The Media Insights Engine (MIE) is a highly configurable, stage-based, serverless media processing framework. MIE enables developers to create workflows composed of operators that perform tasks on media in a modular, extensible manner. These operators can perform a wide range of tasks, from simple video transcoding to multifaceted computer vision analysis, all within a single workflow defined in Step Functions. MIE handles workflow orchestration, multimodal data storage, and infrastructure scaling in an efficient manner optimized to reduce cost. This allows builders to focus more time on creating business value and less time on solving common operational challenges.

MIE follows the design principle of Unix, which emphasizes simple modular parts being connected by clean interfaces. In MIE, the simple modular parts are operators that analyze or transform multimedia objects, and the interfaces are APIs that orchestrate workflow pipelines and data persistence. This design succinctly encompasses the following three elements commonly needed for building multimedia applications:

  1. Operators: modular functions that perform discrete tasks to transform or analyze a media object
  2. Pipelines: a sequence of operators that work together to derive new media objects or new metadata about a media object
  3. Persistence: a storage system for storing or retrieving multimodal data like binary media objects and plain text metadata

When developers can access pipelines and data persistence with purpose-built APIs, they can focus on implementing applications without worrying about low-level APIs for orchestrating pipelines and accessing multimodal data. This separation of concerns leads to accelerated development time for multimedia applications and higher quality for pipeline orchestration and data persistence layers.

Use Cases

I have seen the benefits of MIE play out in several instances. They tend to be video-on-demand applications designed to analyze videos uploaded by users. The following are a few examples of applications that have been built using MIE.

Transforming video content with redaction

One of my colleagues created a face redaction application with the following three operators:

  1. an Amazon Rekognition operator that identified faces in a video
  2. an OpenCV operator that extracted and blurred an image for each video frame identified by Amazon Rekognition
  3. a stitching operator that replaced video frames in the original video with the images blurred by OpenCV

After a fourth operator was added to redact weapons, nudity, and violence identified by Amazon Rekognition content moderation, the processing pipeline looked like this:

Visualization of redaction pipeline described in previous paragraph

 

Example of redaction where a gun is identified and then blurred based on parameters defined in MIE

Figure 1: Redaction application implemented with MIE

Deriving video features for ad placement

A common type of applications developers build using MIE involves combining data types to learn what is happening in a video. For example, another colleague of mine created an ad placement application that detected scene changes by combining pixel data from an OpenCV operator with metadata from a pair of AWS Rekognition operators designed to count objects and people per frame. This worked well because scene changes frequently coincide with large changes in metadata, such as:

  • the quantity of in-frame objects,
  • the quantity of in-frame people,
  • and the value of frame brightness as scenes fade to black.

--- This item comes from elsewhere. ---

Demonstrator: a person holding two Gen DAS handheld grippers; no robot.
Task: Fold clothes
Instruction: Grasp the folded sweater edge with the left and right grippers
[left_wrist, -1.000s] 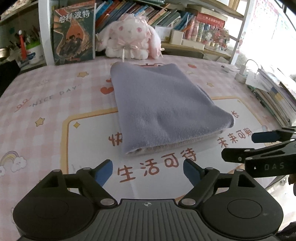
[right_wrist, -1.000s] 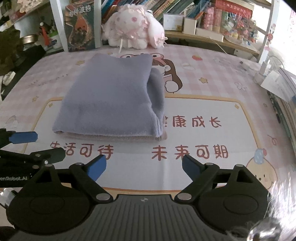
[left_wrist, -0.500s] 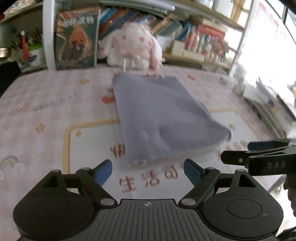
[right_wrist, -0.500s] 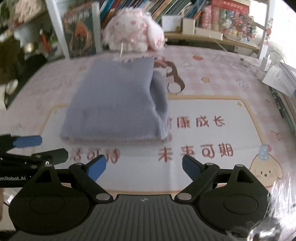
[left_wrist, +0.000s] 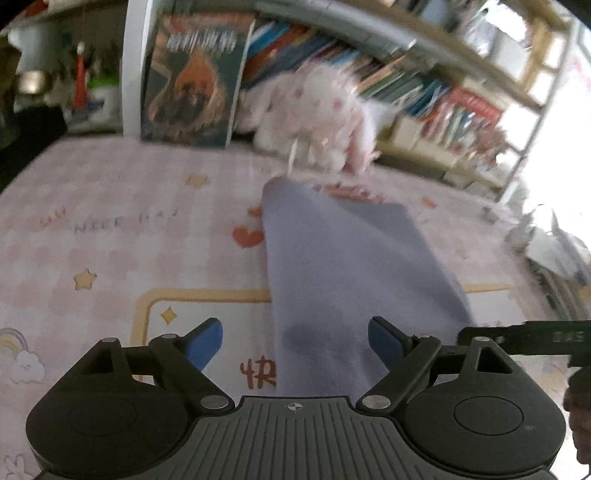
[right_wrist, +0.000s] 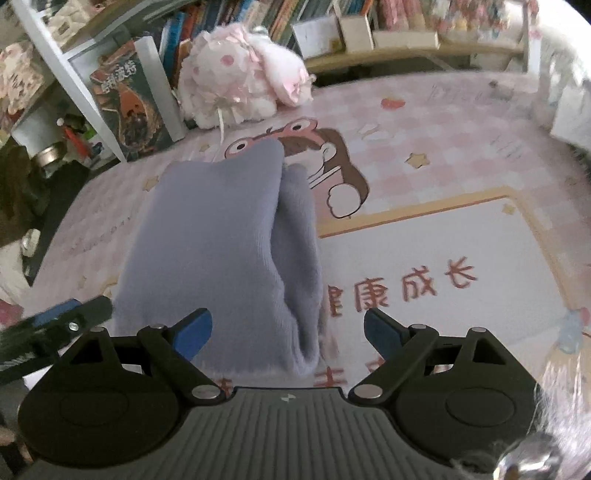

Once all the scene changes in a video were identified, another operator generated an ad placement file (VMAP) that could be imported into online advertising systems. The following graphic visualizes the pipeline for this application:

 

Ad break solution pipeline described in the previous paragraph

 

I like how the ad placement application demonstrates the flexibility of operators in MIE. They can be used to derive new metadata, like scene changes, or new media objects, like VMAP files. The operator abstraction in MIE also allows you to use traditional video processing utilities, like ffmpeg or OpenCV, as well as contemporary machine learning services like AWS Rekognition.

Example of an ad break being identified using MIE

Figure 2: Smart Ad Breaks application implemented with MIE

Evaluating off-the-shelf AI with your own content

The market for pre-trained AI services is growing rapidly. For example, Amazon currently offers no fewer than 12 top-level AI services that can be used without prior machine learning experience. The first questions customers ask about these services are about whether they provide an acceptable level of accuracy for their own content:

  • Does AWS Rekognition provide labels for the objects I’m looking for?
  • Can AWS Transcribe accurately parse the terminology used in my videos?
  • Can AWS Translate accurately translate my videos to the regional languages of my audience?

My team built the AWS Content Analysis solution using MIE so developers can test-drive AWS AI services with their own content. This application, which is included as a reference application within the open source MIE framework, uses several AWS services to catalog videos with computer vision and speech detection data.

 

Content analysis workflow

 

 AWS Content Analysis solution implemented with MIE

Figure 3: AWS Content Analysis solution implemented with MIE

Content analysis for automated translations

One of the most impactful use cases for MIE has involved leveraging the AWS Content Analysis application for a global organization that needed to accelerate the production of public service announcements in multiple languages for a global audience. By leveraging the modularity for operators in MIE, my team quickly delivered an application for automated translation by extending the translate and transcribe operators in the content analysis application. This in turn helped stakeholders learn which languages perform well and which ones still require manual translation. Without MIE, it would have taken them much longer to understand how automated translation on AWS performs with their own content and over a wide variety of languages.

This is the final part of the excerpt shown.